La Chiesa di San Giovanni Decollato e la sua confraternita

Storia del capolavoro del manierismo che fu la chiesa dei condannati a morte

Nel rione Ripa, alle spalle di via Petroselli, si trova in una via ad essa dedicata la Chiesa di San Giovanni Decollato, uno dei luoghi più lugubri dell’intera Roma.

La struttura, oggi quasi inaccessibile, è aperta solo in rarissime occasioni e nella ricorrenza della nascita di San Giovanni, il 24 giugno. Al suo interno, tra le opere manieriste del Vasari e di grandi artisti da lui scelti come Jacopino del Conte e Francesco Salviati, sono ancora sepolti i corpi dei condannati a morte nei secoli di dura legge papale.

Costruito nel sedicesimo secolo nell’area precedentemente occupata dall’antica chiesa di Santa Maria della Fovea (o della Fossa), l’edificio venne da subito assegnato all’Arciconfraternita di San Giovanni decollato. Il compito di questa associazione religiosa fiorentina, nata nel 1488 col nome di Compagnia della Misericordia, era quello di accompagnare ed assistere i condannati a morte nelle loro ultime ore, cercando di ottenerne un pentimento ed una confessione.

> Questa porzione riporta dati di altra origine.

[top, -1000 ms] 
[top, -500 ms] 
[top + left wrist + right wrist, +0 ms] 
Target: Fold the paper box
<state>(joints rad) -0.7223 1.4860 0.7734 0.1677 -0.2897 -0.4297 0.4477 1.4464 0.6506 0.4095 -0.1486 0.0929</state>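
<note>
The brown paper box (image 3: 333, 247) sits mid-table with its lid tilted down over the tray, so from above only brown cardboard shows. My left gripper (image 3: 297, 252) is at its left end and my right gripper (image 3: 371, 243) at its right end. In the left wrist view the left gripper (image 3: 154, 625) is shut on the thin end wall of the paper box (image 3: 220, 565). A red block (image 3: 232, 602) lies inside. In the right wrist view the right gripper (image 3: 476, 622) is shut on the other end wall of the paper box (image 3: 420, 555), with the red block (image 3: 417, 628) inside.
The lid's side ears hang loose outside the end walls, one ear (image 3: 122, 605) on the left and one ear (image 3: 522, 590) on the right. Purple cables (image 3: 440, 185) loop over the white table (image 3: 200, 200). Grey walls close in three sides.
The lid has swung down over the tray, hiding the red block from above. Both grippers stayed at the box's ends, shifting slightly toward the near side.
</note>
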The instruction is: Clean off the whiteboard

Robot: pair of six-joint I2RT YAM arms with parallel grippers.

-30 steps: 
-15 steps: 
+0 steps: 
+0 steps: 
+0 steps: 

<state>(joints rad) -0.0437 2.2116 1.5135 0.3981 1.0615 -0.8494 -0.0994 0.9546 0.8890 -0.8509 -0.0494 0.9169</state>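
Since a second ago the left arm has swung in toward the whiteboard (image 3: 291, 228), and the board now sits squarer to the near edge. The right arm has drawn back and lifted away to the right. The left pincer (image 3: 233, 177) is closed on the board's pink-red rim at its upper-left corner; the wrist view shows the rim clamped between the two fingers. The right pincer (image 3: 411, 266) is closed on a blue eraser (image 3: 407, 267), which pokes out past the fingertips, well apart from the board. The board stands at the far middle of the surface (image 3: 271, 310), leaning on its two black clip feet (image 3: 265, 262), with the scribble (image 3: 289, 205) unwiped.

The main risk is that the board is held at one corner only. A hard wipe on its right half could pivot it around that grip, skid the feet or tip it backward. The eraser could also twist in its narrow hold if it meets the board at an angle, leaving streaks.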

Il gruppo che si riuniva presso San Giovanni Decollato era particolarmente specializzato in questi compiti e diventò sempre più influente presso il papato. Inoltre il loro rapporto con i pontefici fiorentini attribuì ancor più potere e responsabilità alla confraternita, ponendo le basi per alcune delle idee della controriforma. Sempre per i suoi rapporti con la comunità fiorentina riuscì inoltre ad annoverare tra i suoi ranghi artisti del calibro di Michelangelo o di Antonio da Sangallo.

Nel giorno che precedeva un’esecuzione, i confratelli, celati dai loro mantelli neri, uscivano al calar della sera per recarsi nelle carceri di Tor di Nona e di Corte Savella, annunciando l’imminente spettacolo col suono di una campanella. Iniziava così la veglia notturna in cui i “confortatori” cercavano di portare a termine la loro missione principale. La confessione significava chiaramente anche la salvezza dell’anima, quindi ogni mezzo era lecito per raggiungerla. Minacce d’inferno, oggetti roventi puntati contro la pelle e metodi più blandi non escludevano talvolta anche il ricorso alla violenza fisica.

All’alba, scritto il testamento ed espletate le ultime formalità, iniziava una lunga processione per le vie della città. Al seguito del condannato, con le mani legate dietro la schiena, vi era una folla di curiosi e popolani ma anche di parenti e di adepti di altre confraternite. Alcuni confratelli di San Giovanni Decollato accompagnavano il corteo illuminandolo con le candele e cantando delle litanie mentre altri lo precedevano mostrando costantemente al condannato delle tavolette raffiguranti immagini sacre.

Terminata l’esecuzione, il boia riconsegnava il cadavere alla confraternita che si occupava anche della sepoltura. Se la testa non era già stata tagliata erano loro a questo punto a rimuoverla e a conservarla fino al 24 giugno, data in cui veniva data alle fiamme in occasione della festa di San Giovanni Battista.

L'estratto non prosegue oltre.